Can't wait !!! Worst part is over, the clipping..


----------



## Performancemini (Jul 9, 2013)

Sure will enjoy watching the Congress online! I really miss having a Shetland, Love our minis, but still miss a Shetland. Congress was our first breed show-believe it or not! Showed a mare and her foal and did real well-Champion Classic Mare & Foal and Champion Classic Broodmare (wet)! What a way to start! GOOD LUCK TO EVERYONE SHOWING!


----------



## Debby - LB (Jul 9, 2013)

Link is pinned at the top of this pony forum, Enjoy!! I'm loving watching.


----------



## paintponylvr (Jul 15, 2013)

We made it home and sure knew when we hit NC!! I don't think those UGLY clouds ever went away and the state of our property agrees w/ my hubby's' statement that the rain never stopped the whole time I was gone. OMG, what a mess and the 3 show ponies are NOT impressed (and all three have done much pasture time).

Our trip got off to a rocky start - while getting hay for our horses/ponies at home, the 4x4 broke on my truck. It went to shop - but they couldn't even look at it before I was scheduled to leave for Congress w/ the truck and trailer. Then more rain - the trailer I'd planned on taking (the one I bought right after Congress last year) was up to the axles in water (still is!!) - and sure couldn't get to it with less than a big tractor - which I didn't pay anyone to do then, considering it now...

So - a friend, Gail, was musing aloud about her vacation and what she was going to do. Her daughter had changed her mind about going with her (job interview & possible job which she did get and was glad she didn't go anywhere) and she was at loose ends BUT her vacation didn't start until Tuesday - the day I'd planned on BEING AT CONGRESS. It's a 2 day drive for us - sorry, it's been years since I could spend more than 14 hours in a vehicle even if I'm not driving and I definitely can't drive that long. She had to be back by Sunday afternoon in order to be up and at work by 0630 am on Monday (today - civilian job at Ft. Bragg). That was close, but doable and she volunteered to go with me and yes, we could use her truck and trailer. So we left at 1030 on Tuesday. Drove for 14 hours (including gas stops and a meal picked up to go and a meal stop). Spent the night in ... hmmm, have to look it up via receipt as can't remember. Off in the AM on Wednesday and made it to the Motel 6 in Altoona, IA by 4 pm (she got an EXCELLANT rate for 3 nights for the two of us) and then made it to the Fairgrounds from there in about 12 minutes.

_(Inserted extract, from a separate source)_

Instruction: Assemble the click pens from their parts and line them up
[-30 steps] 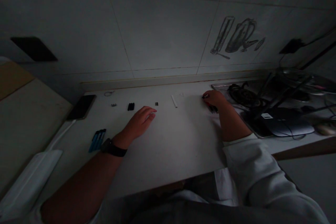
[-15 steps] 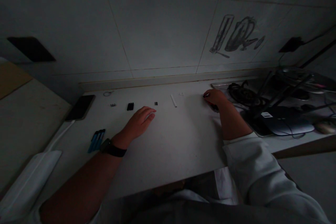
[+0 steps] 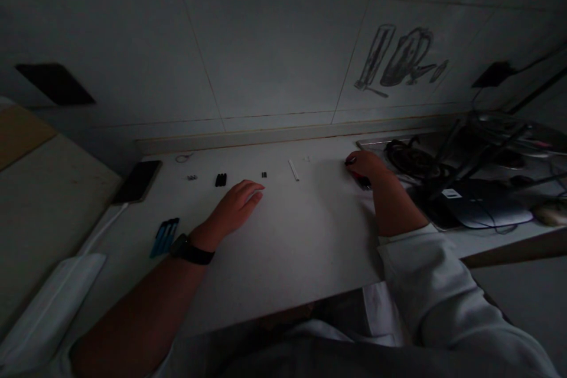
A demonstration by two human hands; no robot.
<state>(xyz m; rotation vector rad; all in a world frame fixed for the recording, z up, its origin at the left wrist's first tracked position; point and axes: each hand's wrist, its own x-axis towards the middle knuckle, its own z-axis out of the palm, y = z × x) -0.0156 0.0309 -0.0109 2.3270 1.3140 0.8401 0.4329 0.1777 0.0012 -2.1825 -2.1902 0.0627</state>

Since the decision had been made before we left to stay at a hotel, I didn't need to take/pack all the stuff had originally planned on. We ended up doing all meals out - with one for me with Excaliber Stables (Wizard's trainer) while she returned to the hotel not feeling well (w/ a fever - possibly a sinus infection - felt better in am, didn't go to an IA clinic). Her one comment regarding my regret of not staying in the barn - "...it's my vacation and I chose not to go that route since we had agreed we didn't have to ... Besides - didn't you get enough of that in the Army and will do more in the future when you show??..."




Too funny. Let me tell you - there is a VERY noticeable difference in beef between Iowa and North Carolina - even in non-steak houses (we ate at Applebee s - 2x both of us had steak to die for nothing like any of our Applebees here in NC). The chairs were in the packing I hadn't done (oops) but both barns had chairs available when needed and we were in the barn area, so turned out to be a non-issue.

So - many times we split up as she took smoke breaks and I got to do some visiting around (had many folk to catch up with and others who "knew" me whom I was able to meet). She comes from an all western background (barrel racing in the ring & trail riding & cattle work, no show ring experience at all) and I come from mostly western but also took dressage and jumping lessons (& showed) as a teen and young adult. My children showed in both western and hunt seat/jumping while riding their Shetlands and Shetland-Xs and then larger horses. Gail had many ??s regarding the Modern/MP side that I couldn't even begin to answer and also many other ??s. Some she got answered and she came to the conclusion that showing (in the ring) wasn't something she was ever likely to do - and she is not yet any kind of a pony convert (she loves her 16 hh Paint and QH for barrel racing and her 15 hh NSH that she does competitive trail riding with). She's still trying to wrap her mind around my fascination with the ponies -



when she knows/knew me to be a fairly competitive and active rider (before my hips/pelvis hurt all the time and made riding miserable) and I love my ponies - easy to feed, easy to care for and FUN. I just like the pony personalities (have since I was a kid) and driving wasn't something I could do when my children were riding (could only afford one venue at a time then...). Loving all the learning I'm doing w/ driving and using our ponies.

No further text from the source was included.